# [What is needed]
Exactly the lines below, starting with the one containing "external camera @" and going on through the one containing "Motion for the", must be reproduced, both ends included, and no pictures with them.
::::::
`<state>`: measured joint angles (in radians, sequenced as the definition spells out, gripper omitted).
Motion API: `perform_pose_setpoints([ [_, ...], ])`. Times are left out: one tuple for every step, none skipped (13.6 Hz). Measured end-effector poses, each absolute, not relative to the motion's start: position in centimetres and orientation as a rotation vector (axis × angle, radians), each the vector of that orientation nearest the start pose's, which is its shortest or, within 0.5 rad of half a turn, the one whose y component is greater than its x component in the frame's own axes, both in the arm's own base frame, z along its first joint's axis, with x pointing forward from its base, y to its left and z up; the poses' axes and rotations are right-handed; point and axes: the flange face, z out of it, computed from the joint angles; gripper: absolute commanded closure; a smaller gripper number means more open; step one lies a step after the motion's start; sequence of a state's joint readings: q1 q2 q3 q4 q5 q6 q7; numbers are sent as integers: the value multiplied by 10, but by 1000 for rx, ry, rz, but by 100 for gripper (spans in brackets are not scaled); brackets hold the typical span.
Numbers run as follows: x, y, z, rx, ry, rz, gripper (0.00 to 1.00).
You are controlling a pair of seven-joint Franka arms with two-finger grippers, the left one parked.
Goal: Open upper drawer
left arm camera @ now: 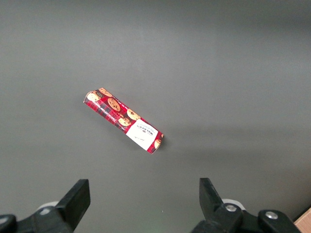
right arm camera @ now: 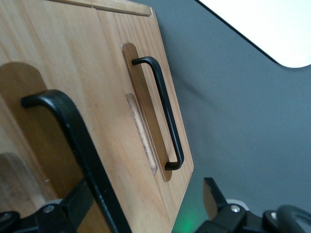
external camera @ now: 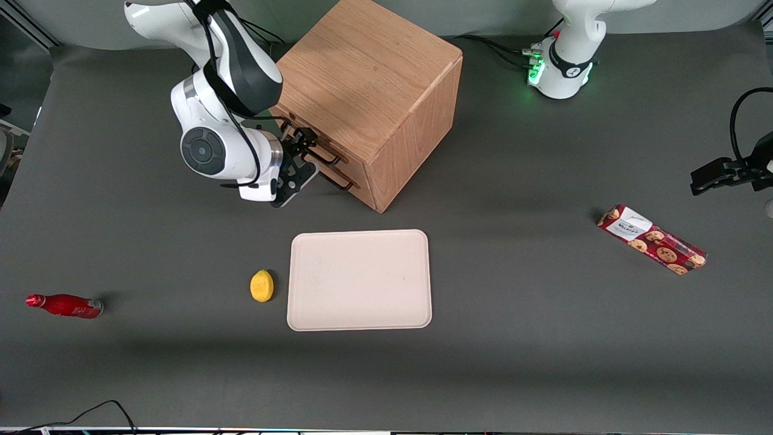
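Observation:
The oak cube cabinet (external camera: pixel 368 78) stands on the grey table with its two drawer fronts turned toward the working arm. The upper drawer (right arm camera: pixel 53 58) looks shut, flush with the bottom drawer (right arm camera: pixel 121 43). Its long black bar handle (right arm camera: pixel 73 141) also shows in the front view (external camera: pixel 326 156). My right gripper (external camera: pixel 300 147) is right at this front. In the right wrist view the gripper (right arm camera: pixel 143 194) is open, and the upper handle passes between its fingers, close against one finger (right arm camera: pixel 73 204). The bottom drawer's handle (right arm camera: pixel 163 111) hangs free, outside the fingers.
A cream tray (external camera: pixel 359 280) lies nearer the front camera than the cabinet, with a lemon (external camera: pixel 261 285) beside it. A red bottle (external camera: pixel 65 306) lies toward the working arm's end. A red cookie box (external camera: pixel 652 239) lies toward the parked arm's end and shows in the left wrist view (left arm camera: pixel 124 120).

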<state>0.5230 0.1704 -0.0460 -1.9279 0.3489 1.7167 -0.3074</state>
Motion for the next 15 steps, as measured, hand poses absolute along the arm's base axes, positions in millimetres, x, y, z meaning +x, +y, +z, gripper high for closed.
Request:
perform_pose_setpoints([
  [477, 283, 377, -2642, -914, 574, 0],
  [477, 282, 373, -2641, -915, 579, 0],
  [476, 282, 370, -2640, -915, 586, 0],
  [476, 282, 367, -2638, -917, 592, 0],
  [477, 282, 366, -2633, -924, 594, 0],
  [477, 281, 365, -2625, -936, 592, 0],
  [480, 278, 363, -2621, -942, 584, 0],
  [483, 275, 361, -2620, -944, 574, 0],
  [486, 271, 360, -2619, -942, 568, 0],
  [488, 269, 360, -2620, -938, 563, 0],
  [489, 267, 360, -2622, -932, 558, 0],
  [491, 264, 360, -2621, -930, 552, 0],
  [494, 260, 360, -2616, -938, 541, 0],
  [498, 255, 360, -2611, -944, 530, 0],
  [502, 248, 359, -2609, -938, 523, 0],
])
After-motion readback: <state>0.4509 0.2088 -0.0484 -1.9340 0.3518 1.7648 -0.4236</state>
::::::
# [Exercise response]
external camera @ now: 
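Observation:
The oak cube cabinet (external camera: pixel 368 78) stands on the grey table with its two drawer fronts turned toward the working arm. The upper drawer (right arm camera: pixel 53 58) looks shut, flush with the bottom drawer (right arm camera: pixel 121 43). Its long black bar handle (right arm camera: pixel 73 141) also shows in the front view (external camera: pixel 326 156). My right gripper (external camera: pixel 300 147) is right at this front. In the right wrist view the gripper (right arm camera: pixel 143 194) is open, and the upper handle passes between its fingers, close against one finger (right arm camera: pixel 73 204). The bottom drawer's handle (right arm camera: pixel 163 111) hangs free, outside the fingers.
A cream tray (external camera: pixel 359 280) lies nearer the front camera than the cabinet, with a lemon (external camera: pixel 261 285) beside it. A red bottle (external camera: pixel 65 306) lies toward the working arm's end. A red cookie box (external camera: pixel 652 239) lies toward the parked arm's end and shows in the left wrist view (left arm camera: pixel 124 120).
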
<state>0.5230 0.1704 -0.0460 -1.9279 0.3489 1.7167 -0.3074</state>
Motion for the next 15 steps, as measured, hand poses absolute along the arm's base axes, positions in millimetres, x, y, z meaning +x, +y, +z, gripper high for closed.

Work on the answer has been completed.